When Christy Hayes graduated from Morro Bay High in 2000, she received a bottle of perfume from her sister as a graduation gift. It contained the essence of her dreams.
Chanel No. 5? Giorgio? J’adore? Nope.
“WD-40 has always been my favorite scent,” said Hayes.
A lifelong engine buff, Hayes went straight from “California’s only high school with beachfront access” – she stated with pride – into the United States Air Force where she became a diesel mechanic working on heavy equipment and other monstrous vehicles.
As we enter Women’s History Month, consider Hayes a vehicle of kindness – and great aromas – benefiting at-risk veterans in her community. She transitioned from the military into civilian life and now owns a restaurant in Woodland, where she works with local American Legion Post 77, a food bank, and other local non-profits to distribute ready-to-heat-and-eat meals to dozens of veterans in that city each week. The program is called “Feed Our Woodland Vets.”
“We’re taking care of our most vulnerable population,” she said. “Many are on a fixed income. It’s extra help for our elderly veterans. We found there was a big need.”
Hayes does this at a time when her business, Mojo’s and Kitchen428 Restaurant, is down 70 percent from its pre-pandemic levels. It’s about service and sacrifice, and she knows plenty about both.
Hayes originally intended to become a Marine, but learned she wouldn’t get to work as a mechanic in that branch. Instead, she committed to the Air Force when she was 17 and still in high school, through a delayed enlistment program.
Upon graduating at 18, she went to basic training near Oxnard, only a few hours from home. That enabled her to bring the 1968 Mustang she’d rebuilt with her when she trained as a diesel mechanic – the best of both worlds – by her standards. Then came the first orders to deploy.
“I was supposed to go to Spangdahlem, Germany,” she said. “But I got scared and didn’t want to go over there. So I traded my orders and went to Dover, Delaware. I’d gotten married in tech school – don’t do that! – and divorced at Dover. I still kicking myself for not going to Germany.”
She worked on cargo loading equipment, arriving in April 2001 – just six months before the 9/11 terrorist attacks – at Dover, an Air Force Base that also serves as the morgue for military personnel killed in action.
“I was on duty that day when it happened,” she said. “Everyone that day has their own story.”
She soon transferred to Eielson AFB near Fairbanks, Alaska, where she worked on snow equipment and heavy machinery; it’s home to the 345th Fighter Wing.
In 2004, as the U.S. military underwent a drawdown in personnel, she converted her remaining time to the Air Force Reserve, which took her to Travis Air Force Base in Fairfield, and to Woodland.
“I had to live within 100 miles of Travis,” she said. “I literally closed my eyes, pointed my finger at the map and there was Woodland.
She moved there, finding a job as a bartender at a downtown restaurant. Her reserve duty gave her the opportunity to go to Europe, with assignments in Italy, England, South Korea, and – to correct her earlier career mistake – Germany.

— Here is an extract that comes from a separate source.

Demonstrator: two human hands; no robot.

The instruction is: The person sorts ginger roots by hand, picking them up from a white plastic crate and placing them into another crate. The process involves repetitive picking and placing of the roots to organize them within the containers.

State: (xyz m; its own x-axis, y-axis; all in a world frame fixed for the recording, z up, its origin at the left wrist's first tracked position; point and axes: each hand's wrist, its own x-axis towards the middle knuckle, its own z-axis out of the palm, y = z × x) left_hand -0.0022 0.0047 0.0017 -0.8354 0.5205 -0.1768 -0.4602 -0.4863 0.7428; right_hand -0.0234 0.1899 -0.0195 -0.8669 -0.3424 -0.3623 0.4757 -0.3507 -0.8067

“I finally got to see what I’d missed,” Hayes said.
As she left the reserves in 2009, Hayes decided to switch career gears from mechanical work to becoming a veterinarian, with UC Davis offering the state’s premier veterinary school – and nearby. She spent two quarters at the school.
“I figured out I didn’t want to be a vet(erinarian),” the Air Force veteran said. “I changed to public relations and event coordinating.”
She also crossed the Yolo Causeway, switching to Sacramento State to pursue her degree. And just as she finished, she received an offer to run and become a part owner of the restaurant where she’d bartended in Woodland. Those original investors backed out as the economy slumped, but the owner of the building liked the business plan and backed the idea. She opened the restaurant in 2012.
Hayes, ever the car lover, works with non-profits to stage car shows and other events that brought people and their business to the downtown, and will resume staging them as the pandemic restrictions ease. The discipline she developed in the Air Force certainly helps.
“The determination, the attention to detail, and the core values are really ingrained in me,” Hayes said. “Subconsciously, I bring it into everything I do in my business.”
Which includes the “Feed Our Woodland Vets” program.
“Making sure they have food, not having to go to the store … it’s a lifeline to someone on a fixed income,” Hayes said.
Indeed, a vehicle of kindness – and great aromas – benefiting at-risk veterans in her community.